Let me be clear: I don't feel guilty for taking a vacation with my family. At the same time, I don't want the things that I find pleasure in to rob me of the ache inside that God has blessed me with over the last two years. I'm so thankful that He is teaching my heart to break for the things that break His. I don't want to forget - EVER - that there are millions of people who don't have the most basic necessities of life. I want that knowledge to pour through me, washing away the perceived safety and ownership and comfortable-ness of life that I live. Nothing that I have is MINE - it's all God's - so what will it take to really make me live every single moment that way? Yeah, so it's hitting me hard right now, because I have a child out there somewhere, but will that really have changed when we finally reach the day that we bring the 4th member of our family home? We'll still have so many brothers and sisters around the world who are hurting, who don't have enough food, or medicine, or shelter, and provisions for their children. I NEED to stay uncomfortable in my own life - because until God grabs my attention and shows me how selfishly I've been living, I generally don't do anything about making the necessary changes. I forget to "live simply so that others can simply live." My wants starts becoming "needs" in my mind, and I find myself justifying expenditures or lifestyle choices with "my" money - forgetting to ask God how He wants me to use His possessions that He has given me stewardship over.

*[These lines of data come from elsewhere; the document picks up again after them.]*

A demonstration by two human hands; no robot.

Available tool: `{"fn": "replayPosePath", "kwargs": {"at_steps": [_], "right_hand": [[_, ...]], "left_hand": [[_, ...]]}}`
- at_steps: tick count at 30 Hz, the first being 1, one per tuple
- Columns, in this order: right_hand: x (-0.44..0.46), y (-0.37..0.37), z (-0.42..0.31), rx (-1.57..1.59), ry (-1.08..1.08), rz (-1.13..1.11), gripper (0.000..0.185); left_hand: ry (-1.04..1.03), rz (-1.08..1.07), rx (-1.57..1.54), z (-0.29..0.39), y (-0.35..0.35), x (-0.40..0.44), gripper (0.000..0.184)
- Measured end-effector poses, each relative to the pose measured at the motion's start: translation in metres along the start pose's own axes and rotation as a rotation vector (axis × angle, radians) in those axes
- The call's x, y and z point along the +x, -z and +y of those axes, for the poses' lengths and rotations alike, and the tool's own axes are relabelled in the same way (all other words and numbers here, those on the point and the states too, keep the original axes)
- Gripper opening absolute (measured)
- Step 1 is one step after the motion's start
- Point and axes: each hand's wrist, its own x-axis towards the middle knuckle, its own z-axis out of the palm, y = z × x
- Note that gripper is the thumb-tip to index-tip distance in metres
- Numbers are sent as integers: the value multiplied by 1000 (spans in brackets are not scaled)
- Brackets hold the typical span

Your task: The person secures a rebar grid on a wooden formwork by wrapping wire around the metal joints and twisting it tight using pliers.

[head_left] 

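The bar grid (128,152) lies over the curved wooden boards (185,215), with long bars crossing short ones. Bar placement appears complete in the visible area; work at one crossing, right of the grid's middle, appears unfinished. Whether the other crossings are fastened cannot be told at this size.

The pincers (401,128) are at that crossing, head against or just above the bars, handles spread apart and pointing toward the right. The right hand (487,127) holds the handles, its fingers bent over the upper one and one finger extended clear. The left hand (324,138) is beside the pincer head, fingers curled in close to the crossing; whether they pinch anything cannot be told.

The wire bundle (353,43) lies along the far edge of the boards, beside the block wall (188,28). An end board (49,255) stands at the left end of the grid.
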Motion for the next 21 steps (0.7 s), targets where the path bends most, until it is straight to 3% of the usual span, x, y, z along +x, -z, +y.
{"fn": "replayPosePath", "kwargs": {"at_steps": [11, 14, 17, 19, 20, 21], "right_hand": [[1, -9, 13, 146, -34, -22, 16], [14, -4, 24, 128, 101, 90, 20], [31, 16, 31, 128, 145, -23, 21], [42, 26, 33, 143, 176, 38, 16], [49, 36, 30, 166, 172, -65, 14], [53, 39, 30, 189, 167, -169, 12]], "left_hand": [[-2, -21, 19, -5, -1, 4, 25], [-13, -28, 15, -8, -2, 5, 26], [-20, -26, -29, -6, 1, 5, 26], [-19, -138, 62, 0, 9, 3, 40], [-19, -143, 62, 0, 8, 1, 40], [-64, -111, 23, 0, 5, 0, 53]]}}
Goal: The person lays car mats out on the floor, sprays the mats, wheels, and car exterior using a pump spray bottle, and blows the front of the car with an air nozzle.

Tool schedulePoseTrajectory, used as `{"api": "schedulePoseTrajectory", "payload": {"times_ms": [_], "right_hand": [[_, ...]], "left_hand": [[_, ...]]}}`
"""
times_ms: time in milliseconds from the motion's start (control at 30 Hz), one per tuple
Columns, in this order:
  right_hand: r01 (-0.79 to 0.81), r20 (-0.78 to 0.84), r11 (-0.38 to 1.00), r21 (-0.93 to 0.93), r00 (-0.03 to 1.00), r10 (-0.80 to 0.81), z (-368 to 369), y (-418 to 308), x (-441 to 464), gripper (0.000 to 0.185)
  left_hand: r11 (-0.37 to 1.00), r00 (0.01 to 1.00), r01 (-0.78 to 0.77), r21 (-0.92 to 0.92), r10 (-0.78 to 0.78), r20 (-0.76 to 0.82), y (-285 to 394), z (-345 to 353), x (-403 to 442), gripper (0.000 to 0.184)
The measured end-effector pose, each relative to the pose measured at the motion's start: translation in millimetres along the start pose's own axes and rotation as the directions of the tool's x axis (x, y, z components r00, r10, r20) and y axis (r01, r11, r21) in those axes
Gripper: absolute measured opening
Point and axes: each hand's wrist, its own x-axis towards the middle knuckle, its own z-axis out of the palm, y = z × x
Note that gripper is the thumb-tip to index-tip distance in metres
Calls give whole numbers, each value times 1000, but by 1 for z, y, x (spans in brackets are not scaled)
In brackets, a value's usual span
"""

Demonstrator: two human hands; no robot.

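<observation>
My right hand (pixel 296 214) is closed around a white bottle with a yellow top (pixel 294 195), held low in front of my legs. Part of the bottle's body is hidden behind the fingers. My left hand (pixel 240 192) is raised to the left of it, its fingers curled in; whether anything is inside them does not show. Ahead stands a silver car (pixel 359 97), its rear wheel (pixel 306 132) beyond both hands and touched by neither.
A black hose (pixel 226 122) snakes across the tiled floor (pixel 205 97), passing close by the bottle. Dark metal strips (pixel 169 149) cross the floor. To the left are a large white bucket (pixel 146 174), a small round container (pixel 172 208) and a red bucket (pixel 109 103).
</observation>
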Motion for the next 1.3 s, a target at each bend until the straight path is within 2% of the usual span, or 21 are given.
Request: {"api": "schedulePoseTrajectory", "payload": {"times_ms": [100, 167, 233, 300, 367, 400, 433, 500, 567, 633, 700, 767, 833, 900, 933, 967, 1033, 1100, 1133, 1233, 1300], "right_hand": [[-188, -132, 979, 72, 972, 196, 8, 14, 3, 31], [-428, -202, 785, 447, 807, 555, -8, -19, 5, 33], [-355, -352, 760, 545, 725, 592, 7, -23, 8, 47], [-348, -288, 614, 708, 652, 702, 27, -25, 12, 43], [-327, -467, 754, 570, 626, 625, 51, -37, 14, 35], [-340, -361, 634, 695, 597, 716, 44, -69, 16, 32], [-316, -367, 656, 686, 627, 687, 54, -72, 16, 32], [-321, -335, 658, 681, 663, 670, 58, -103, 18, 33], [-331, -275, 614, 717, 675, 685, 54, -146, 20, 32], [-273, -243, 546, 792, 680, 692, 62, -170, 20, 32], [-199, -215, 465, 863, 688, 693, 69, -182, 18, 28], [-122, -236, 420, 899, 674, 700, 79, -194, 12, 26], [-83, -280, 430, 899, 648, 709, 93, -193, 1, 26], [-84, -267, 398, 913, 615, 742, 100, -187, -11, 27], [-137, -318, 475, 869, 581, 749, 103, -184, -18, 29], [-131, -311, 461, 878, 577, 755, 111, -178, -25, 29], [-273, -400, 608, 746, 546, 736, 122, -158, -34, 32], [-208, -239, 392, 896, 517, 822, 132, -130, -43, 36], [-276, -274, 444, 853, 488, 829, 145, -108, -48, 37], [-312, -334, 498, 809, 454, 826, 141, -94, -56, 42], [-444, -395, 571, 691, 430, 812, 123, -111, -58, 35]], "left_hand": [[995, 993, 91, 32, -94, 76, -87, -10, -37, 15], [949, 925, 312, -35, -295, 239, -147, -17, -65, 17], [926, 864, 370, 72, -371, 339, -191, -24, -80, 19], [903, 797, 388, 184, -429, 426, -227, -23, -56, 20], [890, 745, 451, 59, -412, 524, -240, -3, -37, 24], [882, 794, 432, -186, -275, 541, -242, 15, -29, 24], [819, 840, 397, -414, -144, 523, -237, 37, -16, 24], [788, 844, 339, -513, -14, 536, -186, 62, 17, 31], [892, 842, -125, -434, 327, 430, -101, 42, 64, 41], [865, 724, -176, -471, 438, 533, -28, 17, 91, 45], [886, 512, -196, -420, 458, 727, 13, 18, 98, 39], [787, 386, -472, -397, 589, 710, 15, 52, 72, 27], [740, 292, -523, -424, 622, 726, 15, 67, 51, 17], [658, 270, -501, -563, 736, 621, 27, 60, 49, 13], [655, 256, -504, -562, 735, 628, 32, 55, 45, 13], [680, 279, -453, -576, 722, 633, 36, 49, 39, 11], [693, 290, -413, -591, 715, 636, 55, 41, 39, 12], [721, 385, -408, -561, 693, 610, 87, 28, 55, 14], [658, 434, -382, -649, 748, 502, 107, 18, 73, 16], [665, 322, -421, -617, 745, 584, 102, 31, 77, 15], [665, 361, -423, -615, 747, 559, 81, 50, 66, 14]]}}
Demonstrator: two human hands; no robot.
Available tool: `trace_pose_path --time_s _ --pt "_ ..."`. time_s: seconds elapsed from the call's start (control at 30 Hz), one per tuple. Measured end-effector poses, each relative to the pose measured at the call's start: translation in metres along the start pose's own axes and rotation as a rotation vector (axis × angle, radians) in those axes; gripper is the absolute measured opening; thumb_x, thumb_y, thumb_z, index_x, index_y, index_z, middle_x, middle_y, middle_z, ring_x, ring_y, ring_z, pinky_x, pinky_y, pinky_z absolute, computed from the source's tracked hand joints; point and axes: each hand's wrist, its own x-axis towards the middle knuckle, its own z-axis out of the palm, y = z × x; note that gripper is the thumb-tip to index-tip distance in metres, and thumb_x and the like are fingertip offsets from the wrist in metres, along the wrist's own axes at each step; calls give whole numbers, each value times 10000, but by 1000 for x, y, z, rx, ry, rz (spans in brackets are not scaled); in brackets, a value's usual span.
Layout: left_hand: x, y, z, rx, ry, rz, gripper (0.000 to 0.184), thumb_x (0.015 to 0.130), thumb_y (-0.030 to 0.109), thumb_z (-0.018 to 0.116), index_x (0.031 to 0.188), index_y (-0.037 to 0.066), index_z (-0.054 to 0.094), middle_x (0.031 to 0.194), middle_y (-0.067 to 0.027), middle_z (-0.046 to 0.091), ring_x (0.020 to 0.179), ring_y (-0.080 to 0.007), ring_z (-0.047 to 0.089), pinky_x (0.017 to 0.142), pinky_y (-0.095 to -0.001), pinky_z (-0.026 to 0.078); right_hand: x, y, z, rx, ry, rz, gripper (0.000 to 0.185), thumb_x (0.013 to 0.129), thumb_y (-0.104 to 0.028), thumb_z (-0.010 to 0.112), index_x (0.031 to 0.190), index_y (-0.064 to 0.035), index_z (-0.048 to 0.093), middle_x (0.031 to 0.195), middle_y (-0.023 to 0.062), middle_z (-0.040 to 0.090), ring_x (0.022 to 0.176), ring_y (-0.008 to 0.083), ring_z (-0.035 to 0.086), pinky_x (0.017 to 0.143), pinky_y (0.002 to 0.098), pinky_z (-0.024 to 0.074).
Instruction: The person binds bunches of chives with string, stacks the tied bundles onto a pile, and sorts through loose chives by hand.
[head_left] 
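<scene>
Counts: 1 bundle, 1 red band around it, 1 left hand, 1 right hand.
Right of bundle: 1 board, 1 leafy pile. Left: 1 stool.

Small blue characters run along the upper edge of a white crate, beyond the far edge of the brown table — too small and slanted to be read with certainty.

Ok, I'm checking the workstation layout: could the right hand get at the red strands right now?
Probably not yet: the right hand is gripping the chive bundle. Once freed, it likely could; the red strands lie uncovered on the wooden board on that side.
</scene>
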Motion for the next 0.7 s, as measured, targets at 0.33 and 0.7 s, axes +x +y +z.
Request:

I have a tendency to "shut down" mentally when faced with the overwhelming sorrow of others - "I can't really do anything about it anyway, so I just won't think about it right now." Instead I am learning to keep my eyes and my heart open to the pain - to really weep with those who weep. And although feeling a burden and a heartache over the broken pieces in this fallen old world isn't exactly comfortable, it's such a good thing. It drives me to my knees and it reminds me to turn over every moment and every possession to my Creator. It makes me long for Heaven - for the day when His nail-scarred hand will wipe away every tear. Until then, I want Him to continually mold me and bring me closer to His image - to go on making me uncomfortable, because it is in those places that I learn who He really is - a God who made Himself to be one of us, and therefore identifies in a very real way with the hurting and the broken. A God who asks us to be His hands and feet, to show His love to everyone that we meet. A God who gives dire warnings to those who refuse to be compassionate to the wounded.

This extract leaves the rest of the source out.